Andererseits wehre ich mich gegen ein Allmachtsdenken nach dem Motto:
‘Ich muss nur an der richtigen Schraube drehen und bekomme dann das
gewollte Resultat’. Gerade in der Medizin ist dieses Denken weit
verbreitet. Trotz aller wissenschaftlichen Erkenntnisse über Krankheiten
müssen wir uns eingestehen, dass uns vieles unbekannt ist. Wieso
erkrankt ein mit Borreliose-Erreger infizierter Mensch und ein anderer
nicht? Wir wissen, dass es Autoimmunerkrankungen
gibt, bei denen sich das Immunsystem gegen die körpereigenen Zellen
richtet. Weshalb das jedoch geschieht, liegt noch völlig im Dunklen. Ich
würde mir einen demütigeren Umgang mit derartigen schwierigen
Sachverhalten wünschen, anstelle eines besserwisserhaften Auftreten
gegenüber den Hilfesuchenden. Denn letzten Endes ist doch der Mensch
wichtiger als alle Theorien oder wissenschaftliche Forschungen.”
“Was bedeutet ‘Mensch sein’ für Dich?”
“Meinen Platz in der Welt zu erkennen und gemäß meiner Gaben
auszufüllen! Dabei wird die Bedeutung der äußeren Umstände überschätzt.
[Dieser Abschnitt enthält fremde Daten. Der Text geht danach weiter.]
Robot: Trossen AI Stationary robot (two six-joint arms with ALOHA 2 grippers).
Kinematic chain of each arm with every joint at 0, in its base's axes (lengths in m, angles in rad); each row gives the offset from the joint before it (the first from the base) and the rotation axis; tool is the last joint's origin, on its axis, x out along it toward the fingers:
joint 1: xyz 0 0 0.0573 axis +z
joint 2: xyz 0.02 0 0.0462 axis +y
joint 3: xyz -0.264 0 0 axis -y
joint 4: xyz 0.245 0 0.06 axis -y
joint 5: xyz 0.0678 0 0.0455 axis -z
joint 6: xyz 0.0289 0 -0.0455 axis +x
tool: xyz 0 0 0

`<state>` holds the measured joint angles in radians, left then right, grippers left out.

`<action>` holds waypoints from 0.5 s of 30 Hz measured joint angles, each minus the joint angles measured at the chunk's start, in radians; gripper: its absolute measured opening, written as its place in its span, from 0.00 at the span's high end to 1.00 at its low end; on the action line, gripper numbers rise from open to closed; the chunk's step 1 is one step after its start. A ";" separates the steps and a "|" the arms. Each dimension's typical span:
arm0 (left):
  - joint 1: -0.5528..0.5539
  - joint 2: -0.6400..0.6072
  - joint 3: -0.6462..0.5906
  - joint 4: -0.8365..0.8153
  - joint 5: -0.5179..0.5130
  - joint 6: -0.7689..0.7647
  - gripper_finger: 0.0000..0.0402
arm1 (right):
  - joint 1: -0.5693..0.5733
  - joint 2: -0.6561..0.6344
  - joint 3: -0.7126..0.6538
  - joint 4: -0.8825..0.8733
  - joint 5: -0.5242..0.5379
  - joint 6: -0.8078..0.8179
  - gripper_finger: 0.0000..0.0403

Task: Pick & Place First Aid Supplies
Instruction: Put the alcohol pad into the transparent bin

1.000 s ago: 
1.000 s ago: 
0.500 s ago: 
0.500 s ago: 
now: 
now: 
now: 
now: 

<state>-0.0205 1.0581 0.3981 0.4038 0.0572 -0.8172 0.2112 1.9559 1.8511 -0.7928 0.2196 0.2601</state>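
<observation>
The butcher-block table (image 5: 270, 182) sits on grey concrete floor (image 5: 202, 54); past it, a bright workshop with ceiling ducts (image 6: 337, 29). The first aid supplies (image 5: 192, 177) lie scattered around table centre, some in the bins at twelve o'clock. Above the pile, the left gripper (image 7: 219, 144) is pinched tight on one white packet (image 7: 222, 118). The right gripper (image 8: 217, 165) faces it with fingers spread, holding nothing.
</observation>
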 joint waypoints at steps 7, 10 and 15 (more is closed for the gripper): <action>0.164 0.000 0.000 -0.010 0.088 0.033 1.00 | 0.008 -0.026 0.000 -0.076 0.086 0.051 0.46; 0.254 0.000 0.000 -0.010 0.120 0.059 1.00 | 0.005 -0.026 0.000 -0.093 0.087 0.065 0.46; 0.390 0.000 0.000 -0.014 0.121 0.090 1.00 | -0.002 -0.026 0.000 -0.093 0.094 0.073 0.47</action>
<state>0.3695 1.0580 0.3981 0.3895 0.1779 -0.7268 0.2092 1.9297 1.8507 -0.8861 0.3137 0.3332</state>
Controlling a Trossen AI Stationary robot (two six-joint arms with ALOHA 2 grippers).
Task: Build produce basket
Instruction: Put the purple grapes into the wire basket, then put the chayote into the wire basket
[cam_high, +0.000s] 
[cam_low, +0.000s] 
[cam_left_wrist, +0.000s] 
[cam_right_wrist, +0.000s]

Materielle Dinge wie Geld sehe ich als Mittel zum Zweck, um meine
Aufgaben wahrnehmen zu können. Diejenigen, die ständig dem Geld
hinterher jagen, tun dies aus der Angst heraus, zu kurz zu kommen. Über
viel Geld zu verfügen ist nicht unmoralisch. Wer jedoch lediglich Geld
anhäuft, hat meiner Meinung nach seinen Lebenssinn verfehlt. Wer bereit
ist, sein Geld fließen zu lassen, kann damit viel Gutes bewirken. Die
Angst, zu kurz zu kommen, kann man auch durch das Bewusstsein verlieren,
dass unser jetziges irdisches Leben nicht alles ist. Diese Erkenntnis
befreit von falschen Maßstäben an das Leben und von Egozentrik. Anderen
etwas zu geben oder zu helfen gehört zum ‘Mensch sein’ dazu. Es ist
interessant, dass man dabei innere Zufriedenheit verspürt. Man kann auf
diese Weise sogar etwas für sein eigenes Glück tun.”